Engine Blood presents- "Mark Webber: We Hardly Knew Ye (And We Barely Cared)"
Yes, another long-running Engine Blood joke will bite the dust along with the career of Formula One's only Canberra Milk Kid at the end of the season, leaving us to ask the only remaining question: why now?
Why not last season?
* Let's be fair though: Mark did more than enough to merit inclusion in the elite class of open-wheeled racing. Through the well trodden path of karting > get the hell out of Australia and over to Europe > Formula 3 > Le Mans, he was rewarded some F1 testing and, more dubiously but definitely advantageously, a management contract with Flavio Briatore, F1's answer to Silvio Berlusconi.
Being parachuted into Minardi during their partially Ecclestone-funded years of propping up the grid, Mark achieved that rarely seen feat of scoring in his first ever Grand Prix, sweetened further by it being in his home country of New Zealand [CITATION NEEDED]. After a predictably pointless rest of the year - not his fault, the Minardis of that time were exceedingly rubbish - he jumped to a big name manufacturer at the end of the year!
* Sadly that big name was Jaguar, perhaps the floppiest of the floppy manufacturer team, and could only take consolation from his domination of his team-mates Antonio Pizzonia, Justin Wilson and Christian Klien - three names I don't think any of us have heard in a fair while, but establishing yourself as number one in your team is still a crucial step for a young driver. We will be pointedly re-examining this assertion in a short while.

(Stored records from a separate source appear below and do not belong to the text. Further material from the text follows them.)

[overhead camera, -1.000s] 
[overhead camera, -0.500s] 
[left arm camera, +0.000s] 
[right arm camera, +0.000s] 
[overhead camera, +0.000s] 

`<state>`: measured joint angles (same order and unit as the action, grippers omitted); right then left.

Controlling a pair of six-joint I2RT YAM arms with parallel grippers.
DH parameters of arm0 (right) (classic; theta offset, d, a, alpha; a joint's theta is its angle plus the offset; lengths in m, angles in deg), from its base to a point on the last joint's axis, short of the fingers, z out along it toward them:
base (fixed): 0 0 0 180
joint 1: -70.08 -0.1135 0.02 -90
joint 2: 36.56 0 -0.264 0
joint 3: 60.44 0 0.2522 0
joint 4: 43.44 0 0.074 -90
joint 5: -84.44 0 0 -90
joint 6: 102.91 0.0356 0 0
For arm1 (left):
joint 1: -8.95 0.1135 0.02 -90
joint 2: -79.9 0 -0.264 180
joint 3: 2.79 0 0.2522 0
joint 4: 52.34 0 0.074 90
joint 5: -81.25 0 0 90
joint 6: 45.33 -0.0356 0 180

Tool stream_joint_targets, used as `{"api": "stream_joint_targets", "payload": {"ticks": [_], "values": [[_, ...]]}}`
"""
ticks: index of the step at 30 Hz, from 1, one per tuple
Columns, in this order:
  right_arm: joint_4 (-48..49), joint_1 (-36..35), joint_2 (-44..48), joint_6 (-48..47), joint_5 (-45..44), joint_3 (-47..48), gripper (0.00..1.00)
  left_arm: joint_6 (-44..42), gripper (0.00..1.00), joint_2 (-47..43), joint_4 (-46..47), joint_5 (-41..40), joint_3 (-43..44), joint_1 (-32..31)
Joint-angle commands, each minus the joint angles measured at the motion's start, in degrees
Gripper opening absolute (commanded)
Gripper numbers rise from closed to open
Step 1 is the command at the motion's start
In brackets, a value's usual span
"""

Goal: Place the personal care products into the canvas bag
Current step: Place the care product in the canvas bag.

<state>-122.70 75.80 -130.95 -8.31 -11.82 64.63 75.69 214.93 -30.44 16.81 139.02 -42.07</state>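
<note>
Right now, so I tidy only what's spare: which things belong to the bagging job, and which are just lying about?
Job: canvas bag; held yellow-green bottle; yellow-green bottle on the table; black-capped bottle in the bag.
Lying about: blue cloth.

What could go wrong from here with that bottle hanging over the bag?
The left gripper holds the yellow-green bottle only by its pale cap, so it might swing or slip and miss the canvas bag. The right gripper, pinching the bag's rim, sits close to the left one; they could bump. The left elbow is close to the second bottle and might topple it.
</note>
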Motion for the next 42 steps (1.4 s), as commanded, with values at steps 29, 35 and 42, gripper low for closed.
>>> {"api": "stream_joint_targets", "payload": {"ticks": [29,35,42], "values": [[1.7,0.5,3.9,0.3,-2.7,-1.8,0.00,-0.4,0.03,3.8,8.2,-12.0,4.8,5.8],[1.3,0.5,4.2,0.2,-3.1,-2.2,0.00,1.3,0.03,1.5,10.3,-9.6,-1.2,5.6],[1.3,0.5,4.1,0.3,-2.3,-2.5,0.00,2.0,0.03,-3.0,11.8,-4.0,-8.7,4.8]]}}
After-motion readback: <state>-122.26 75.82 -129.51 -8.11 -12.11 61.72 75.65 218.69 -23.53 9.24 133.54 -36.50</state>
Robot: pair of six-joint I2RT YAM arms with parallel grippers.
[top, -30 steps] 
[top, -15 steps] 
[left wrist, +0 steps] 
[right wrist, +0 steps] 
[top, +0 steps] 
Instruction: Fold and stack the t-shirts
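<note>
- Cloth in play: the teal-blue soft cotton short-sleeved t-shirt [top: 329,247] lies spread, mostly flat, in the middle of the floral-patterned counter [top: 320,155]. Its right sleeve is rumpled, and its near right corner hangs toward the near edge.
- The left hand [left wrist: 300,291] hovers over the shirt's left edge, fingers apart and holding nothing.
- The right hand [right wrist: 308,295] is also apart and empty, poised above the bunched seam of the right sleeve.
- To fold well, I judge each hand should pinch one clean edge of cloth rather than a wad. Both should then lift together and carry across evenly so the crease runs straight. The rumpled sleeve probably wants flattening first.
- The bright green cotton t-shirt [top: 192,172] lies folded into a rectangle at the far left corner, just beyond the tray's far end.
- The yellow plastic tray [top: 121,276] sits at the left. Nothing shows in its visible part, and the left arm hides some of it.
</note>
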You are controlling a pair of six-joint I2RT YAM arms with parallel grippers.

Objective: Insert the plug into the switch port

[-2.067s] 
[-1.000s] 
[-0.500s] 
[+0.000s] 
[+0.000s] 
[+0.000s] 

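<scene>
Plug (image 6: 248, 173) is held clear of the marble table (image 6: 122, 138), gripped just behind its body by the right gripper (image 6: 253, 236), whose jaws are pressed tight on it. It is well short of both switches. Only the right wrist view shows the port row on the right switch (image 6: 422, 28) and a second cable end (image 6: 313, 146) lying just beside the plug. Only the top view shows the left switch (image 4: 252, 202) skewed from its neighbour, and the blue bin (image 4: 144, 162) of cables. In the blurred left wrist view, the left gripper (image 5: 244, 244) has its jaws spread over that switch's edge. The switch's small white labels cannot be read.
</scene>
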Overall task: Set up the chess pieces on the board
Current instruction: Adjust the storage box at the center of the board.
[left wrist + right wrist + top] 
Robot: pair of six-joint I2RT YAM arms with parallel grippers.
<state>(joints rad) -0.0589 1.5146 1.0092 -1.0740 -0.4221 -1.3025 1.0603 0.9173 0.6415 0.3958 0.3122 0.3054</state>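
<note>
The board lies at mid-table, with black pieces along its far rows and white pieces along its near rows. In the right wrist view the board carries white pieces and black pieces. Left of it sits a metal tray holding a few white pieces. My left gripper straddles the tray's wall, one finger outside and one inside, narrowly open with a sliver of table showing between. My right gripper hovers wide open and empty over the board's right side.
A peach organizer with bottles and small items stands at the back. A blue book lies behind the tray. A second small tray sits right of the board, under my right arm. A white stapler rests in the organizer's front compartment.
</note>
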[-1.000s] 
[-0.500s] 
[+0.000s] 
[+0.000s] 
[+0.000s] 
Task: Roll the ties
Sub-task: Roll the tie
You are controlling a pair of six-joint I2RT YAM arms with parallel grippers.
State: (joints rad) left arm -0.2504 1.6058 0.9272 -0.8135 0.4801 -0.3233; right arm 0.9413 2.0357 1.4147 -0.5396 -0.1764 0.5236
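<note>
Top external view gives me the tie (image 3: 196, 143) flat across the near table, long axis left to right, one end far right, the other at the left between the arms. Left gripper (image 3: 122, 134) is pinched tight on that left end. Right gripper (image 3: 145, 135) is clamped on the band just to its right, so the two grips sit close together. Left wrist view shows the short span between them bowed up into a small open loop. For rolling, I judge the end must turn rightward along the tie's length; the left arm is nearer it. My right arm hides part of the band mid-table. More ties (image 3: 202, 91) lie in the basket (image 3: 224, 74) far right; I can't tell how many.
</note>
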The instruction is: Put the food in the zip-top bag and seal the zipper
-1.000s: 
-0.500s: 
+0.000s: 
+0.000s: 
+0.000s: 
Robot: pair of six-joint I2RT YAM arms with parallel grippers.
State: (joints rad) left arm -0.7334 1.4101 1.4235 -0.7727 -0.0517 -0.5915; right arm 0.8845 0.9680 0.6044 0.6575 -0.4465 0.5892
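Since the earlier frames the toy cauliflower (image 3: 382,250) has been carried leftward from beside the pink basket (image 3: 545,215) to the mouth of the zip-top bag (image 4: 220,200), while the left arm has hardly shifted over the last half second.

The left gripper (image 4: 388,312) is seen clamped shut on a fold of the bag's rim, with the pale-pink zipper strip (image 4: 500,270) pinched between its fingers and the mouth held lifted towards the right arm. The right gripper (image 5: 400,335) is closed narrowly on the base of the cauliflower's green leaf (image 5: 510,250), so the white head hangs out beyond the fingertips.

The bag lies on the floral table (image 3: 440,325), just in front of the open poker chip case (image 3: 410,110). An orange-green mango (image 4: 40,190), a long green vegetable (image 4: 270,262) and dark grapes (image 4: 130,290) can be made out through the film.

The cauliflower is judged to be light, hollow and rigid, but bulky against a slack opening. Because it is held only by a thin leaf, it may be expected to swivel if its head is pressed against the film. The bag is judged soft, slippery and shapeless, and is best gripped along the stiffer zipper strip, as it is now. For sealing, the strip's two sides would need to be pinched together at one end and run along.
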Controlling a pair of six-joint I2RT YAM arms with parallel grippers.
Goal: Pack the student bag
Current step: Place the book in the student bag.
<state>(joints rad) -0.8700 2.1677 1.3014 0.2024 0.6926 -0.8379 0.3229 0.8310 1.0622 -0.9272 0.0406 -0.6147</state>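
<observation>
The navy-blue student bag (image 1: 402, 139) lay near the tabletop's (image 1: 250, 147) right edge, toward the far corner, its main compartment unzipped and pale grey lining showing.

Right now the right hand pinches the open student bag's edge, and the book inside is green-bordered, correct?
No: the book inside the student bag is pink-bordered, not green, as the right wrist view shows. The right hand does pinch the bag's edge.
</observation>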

From 2005 he called Williams home, and this is where his hard racing (read: unwillingness to give an inch) started getting him noticed by the wider public (read: got him a reputation as a shunter). In his first year he did just pip his team-mate Nick Heidfeld, but it was Heidfeld who got the more eye-catching results, with a pole position and a pair of second places, and also missed the last three races through injury. Mark was partnered with a debuting Nico Rosberg in 2006, but it was a bit of miserable year for the team and Mark was soon moving on to pastures...
* ...old. For you see, in his final team move ever by the looks of it, he went to Red Bull, who had bought out Jaguar not long after Webber had moved to Williams. To the surprise of most, they had not been terrible, but lacked a second driver talented enough to challenge the by-then decidedly mediocre David Coulthard. Webber was a good fit and could seemingly inherit the number one status once Red Bull got themselves sorted out.
Mark was doing a good job with the technology he was given, but two things changed in short order: number one, Sebastian Vettel won the 2008 Italian GP for Red Bull's sister team, Toro Rosso (who, just to bring things full circle, were once Minardi), and therefore earned a call-up to Red Bull in 2009 when Coulthard shuffled off to the commentary box.
Then we had 2009: the crazy season. 2008 ended with Ferrari's Felipe Massa and McLaren's Lewis Hamilton in a pitched battle for the title, but due to a raft of rule changes the order was given its biggest shake-up for years, and Red Bull suddenly found themselves as the only team able to get near to the dominant Brawn GP. Webber took his first two wins, but Vettel doubled that and finished two places ahead of him in the championship. Red Bull claim not to play favourites, but that very much smacks of the kind of dominance that establishes a number one driver.
For those of you snoozing at the back: this would be a good time to pointedly re-examine the assertion that establishing yourself as number one in your team is a crucial step for a young driver.
* And so we come to both the greatest high and dowdiest low of Webbo's career - the 2010 season. Never in living memory had there been such a platform for a driver to be viewed upon, and with the generally held opinion that four teams and as many as nine drivers would be battling for the top honours, along with the extra interest generated by Michael Schumacher's return (oh shut up - you know it's true), this was a big deal.
In all the hubbub, it's probably fair to say that Webber (along perhaps with Rosberg) was the one of that elite group of whom the least was expected, but with three races to go it looked to be his to lose - which he duly did. Poor results let not just the ever-present Fernando Alonso in his Ferrari back into the picture, but also Hamilton and, most disastrously for Webber, his own team-mate, who only went and won the bloody thing at the last race, whilst Alonso and Webber stared disconsolately at the back of slower cars that they just could not overtake on the potential-free Yas Marina circuit.
* Having finished third for two seasons in a row, last season saw Mark hit only 6th place, again in the same team that produced the World Drivers' Champion. Despite rumours that Ferrari were again planning to show Massa the door, he stayed at Red Bull, and with fresh evidence that Vettel rules that team with an iron fist, he's off to the FIA World Endurance Championship next year.
He will leave behind him an odd little legacy, reminiscent of Rubens Barrichello, Riccardo Patrese or Gerhard Berger - always capable of a win, and good at abetting a world champion, but never having been able to put their stamp on a season of their own. We won't yet speculate about a replacement - seriously, Raikkonen? What could go RIGHT with that one? - as we're too busy trying to find another clip of a driver humiliating himself for profit that we can trot out when we've run out of jokes. That'll be every week, then.